* **WORK TO BE COMPLETED**
Scan the entries below for "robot" and copy each line that holds it.

* **DATA LISTING**
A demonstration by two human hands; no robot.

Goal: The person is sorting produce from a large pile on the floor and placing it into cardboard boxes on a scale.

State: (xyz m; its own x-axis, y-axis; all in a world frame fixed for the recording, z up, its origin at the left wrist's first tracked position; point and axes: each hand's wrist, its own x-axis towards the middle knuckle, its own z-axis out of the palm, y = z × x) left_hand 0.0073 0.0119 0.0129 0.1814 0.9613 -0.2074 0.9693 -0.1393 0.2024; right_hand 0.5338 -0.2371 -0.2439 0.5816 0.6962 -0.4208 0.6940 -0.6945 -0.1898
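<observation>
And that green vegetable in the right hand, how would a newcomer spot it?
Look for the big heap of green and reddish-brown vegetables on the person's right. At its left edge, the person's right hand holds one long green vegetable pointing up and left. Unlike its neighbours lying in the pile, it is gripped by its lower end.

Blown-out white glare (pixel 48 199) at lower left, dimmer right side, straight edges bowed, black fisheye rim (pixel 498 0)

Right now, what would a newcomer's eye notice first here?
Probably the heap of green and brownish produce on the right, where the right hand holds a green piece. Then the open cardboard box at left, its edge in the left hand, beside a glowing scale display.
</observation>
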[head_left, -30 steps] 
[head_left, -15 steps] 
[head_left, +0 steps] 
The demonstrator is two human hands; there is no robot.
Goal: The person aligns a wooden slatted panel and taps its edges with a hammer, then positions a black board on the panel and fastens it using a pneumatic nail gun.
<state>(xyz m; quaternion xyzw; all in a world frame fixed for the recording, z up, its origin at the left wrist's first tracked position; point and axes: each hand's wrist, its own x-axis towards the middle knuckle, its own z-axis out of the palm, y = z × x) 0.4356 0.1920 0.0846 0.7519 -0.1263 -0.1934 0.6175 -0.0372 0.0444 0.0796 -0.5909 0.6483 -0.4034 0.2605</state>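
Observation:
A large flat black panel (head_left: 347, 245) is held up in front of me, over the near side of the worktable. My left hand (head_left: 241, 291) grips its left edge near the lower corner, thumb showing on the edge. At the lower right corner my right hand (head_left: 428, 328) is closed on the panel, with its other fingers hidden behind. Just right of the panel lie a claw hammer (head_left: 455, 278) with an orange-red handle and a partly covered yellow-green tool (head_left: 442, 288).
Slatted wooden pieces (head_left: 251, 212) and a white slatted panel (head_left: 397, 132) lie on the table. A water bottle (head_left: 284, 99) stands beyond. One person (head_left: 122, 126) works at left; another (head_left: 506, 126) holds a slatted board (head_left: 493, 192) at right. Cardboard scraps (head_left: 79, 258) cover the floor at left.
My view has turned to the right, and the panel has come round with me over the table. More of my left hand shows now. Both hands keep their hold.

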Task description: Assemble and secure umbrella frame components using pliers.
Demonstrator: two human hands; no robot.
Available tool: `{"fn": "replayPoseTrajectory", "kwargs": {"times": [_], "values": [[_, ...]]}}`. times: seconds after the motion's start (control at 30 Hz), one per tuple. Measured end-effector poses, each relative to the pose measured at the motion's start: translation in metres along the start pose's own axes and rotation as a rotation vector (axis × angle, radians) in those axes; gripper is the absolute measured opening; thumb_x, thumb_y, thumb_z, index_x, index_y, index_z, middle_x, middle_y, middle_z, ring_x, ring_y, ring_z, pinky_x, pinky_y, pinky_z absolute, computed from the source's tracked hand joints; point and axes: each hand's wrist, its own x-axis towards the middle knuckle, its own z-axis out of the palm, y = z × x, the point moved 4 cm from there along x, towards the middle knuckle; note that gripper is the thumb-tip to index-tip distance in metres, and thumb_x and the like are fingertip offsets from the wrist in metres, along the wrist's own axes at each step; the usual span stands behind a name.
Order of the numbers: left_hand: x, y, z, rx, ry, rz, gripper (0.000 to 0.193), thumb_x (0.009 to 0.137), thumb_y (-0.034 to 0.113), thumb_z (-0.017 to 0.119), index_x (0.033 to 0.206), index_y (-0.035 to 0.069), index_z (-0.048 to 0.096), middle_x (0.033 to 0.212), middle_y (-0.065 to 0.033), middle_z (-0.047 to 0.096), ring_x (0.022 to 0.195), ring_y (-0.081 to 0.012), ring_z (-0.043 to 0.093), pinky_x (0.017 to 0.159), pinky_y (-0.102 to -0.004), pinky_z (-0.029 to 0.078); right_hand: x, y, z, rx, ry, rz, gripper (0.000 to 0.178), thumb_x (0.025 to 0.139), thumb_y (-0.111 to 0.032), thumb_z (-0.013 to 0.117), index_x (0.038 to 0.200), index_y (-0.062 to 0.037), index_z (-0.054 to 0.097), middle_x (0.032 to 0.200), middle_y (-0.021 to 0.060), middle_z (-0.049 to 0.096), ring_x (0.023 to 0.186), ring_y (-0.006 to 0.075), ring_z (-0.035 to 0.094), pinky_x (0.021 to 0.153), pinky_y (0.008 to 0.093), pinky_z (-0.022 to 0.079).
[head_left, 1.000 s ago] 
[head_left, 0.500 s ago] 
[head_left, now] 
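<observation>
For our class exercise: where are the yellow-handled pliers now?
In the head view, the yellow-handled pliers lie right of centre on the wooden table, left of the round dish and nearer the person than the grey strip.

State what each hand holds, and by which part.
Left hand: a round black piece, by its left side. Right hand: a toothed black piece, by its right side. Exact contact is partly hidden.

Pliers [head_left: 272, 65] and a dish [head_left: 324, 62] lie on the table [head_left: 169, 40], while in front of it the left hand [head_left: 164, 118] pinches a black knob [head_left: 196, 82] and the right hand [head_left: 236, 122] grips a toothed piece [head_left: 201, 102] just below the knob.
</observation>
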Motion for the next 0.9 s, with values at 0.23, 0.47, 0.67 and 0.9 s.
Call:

* **TASK RESPONSE**
A demonstration by two human hands; no robot.
The demonstrator is two human hands; there is no robot.
Demonstrator: two human hands; no robot.

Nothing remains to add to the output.